Work required:
All the data should be printed again exactly as written.

____________

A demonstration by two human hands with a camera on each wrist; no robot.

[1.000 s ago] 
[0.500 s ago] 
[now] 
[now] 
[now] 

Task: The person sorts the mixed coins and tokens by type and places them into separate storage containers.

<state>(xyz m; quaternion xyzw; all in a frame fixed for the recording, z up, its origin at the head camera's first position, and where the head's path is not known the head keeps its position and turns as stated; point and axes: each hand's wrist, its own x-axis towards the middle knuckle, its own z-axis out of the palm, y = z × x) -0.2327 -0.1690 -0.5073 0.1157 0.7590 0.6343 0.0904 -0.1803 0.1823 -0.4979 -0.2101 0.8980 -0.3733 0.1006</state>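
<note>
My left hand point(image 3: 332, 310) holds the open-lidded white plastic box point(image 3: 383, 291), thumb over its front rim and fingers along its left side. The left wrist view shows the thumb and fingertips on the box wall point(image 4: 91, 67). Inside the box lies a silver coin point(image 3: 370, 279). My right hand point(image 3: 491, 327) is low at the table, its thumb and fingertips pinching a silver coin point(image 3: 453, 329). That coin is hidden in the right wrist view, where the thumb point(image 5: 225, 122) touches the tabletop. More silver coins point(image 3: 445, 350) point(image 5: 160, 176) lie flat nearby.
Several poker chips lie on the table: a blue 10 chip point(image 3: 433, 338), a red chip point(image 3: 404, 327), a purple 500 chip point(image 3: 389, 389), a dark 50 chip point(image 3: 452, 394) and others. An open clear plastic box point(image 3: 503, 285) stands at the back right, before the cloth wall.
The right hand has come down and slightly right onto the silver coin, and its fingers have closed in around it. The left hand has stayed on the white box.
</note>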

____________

Answer box:
A demonstration by two human hands with a camera on each wrist; no robot.

[1.000 s ago] 
[0.500 s ago] 
[now] 
[now] 
[now] 

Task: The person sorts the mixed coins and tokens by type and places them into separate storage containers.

<state>(xyz m; quaternion xyzw; all in a frame fixed for the recording, z up, its origin at the head camera's first position, and where the head's path is not known the head keeps its position and turns as stated; point and axes: each hand's wrist, its own x-axis towards the middle knuckle, its own z-axis out of the palm, y = z × x) -0.2327 -0.1690 -0.5073 0.1157 0.7590 0.6343 0.0904 -0.1803 0.1823 -0.4979 -0.2101 0.8980 -0.3733 0.1006</state>
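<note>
My left hand point(image 3: 332, 310) holds the open-lidded white plastic box point(image 3: 383, 291), thumb over its front rim and fingers along its left side. The left wrist view shows the thumb and fingertips on the box wall point(image 4: 91, 67). Inside the box lies a silver coin point(image 3: 370, 279). My right hand point(image 3: 491, 327) is low at the table, its thumb and fingertips pinching a silver coin point(image 3: 453, 329). That coin is hidden in the right wrist view, where the thumb point(image 5: 225, 122) touches the tabletop. More silver coins point(image 3: 445, 350) point(image 5: 160, 176) lie flat nearby.
Several poker chips lie on the table: a blue 10 chip point(image 3: 433, 338), a red chip point(image 3: 404, 327), a purple 500 chip point(image 3: 389, 389), a dark 50 chip point(image 3: 452, 394) and others. An open clear plastic box point(image 3: 503, 285) stands at the back right, before the cloth wall.
The right hand has come down and slightly right onto the silver coin, and its fingers have closed in around it. The left hand has stayed on the white box.
</note>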

This response is now finished.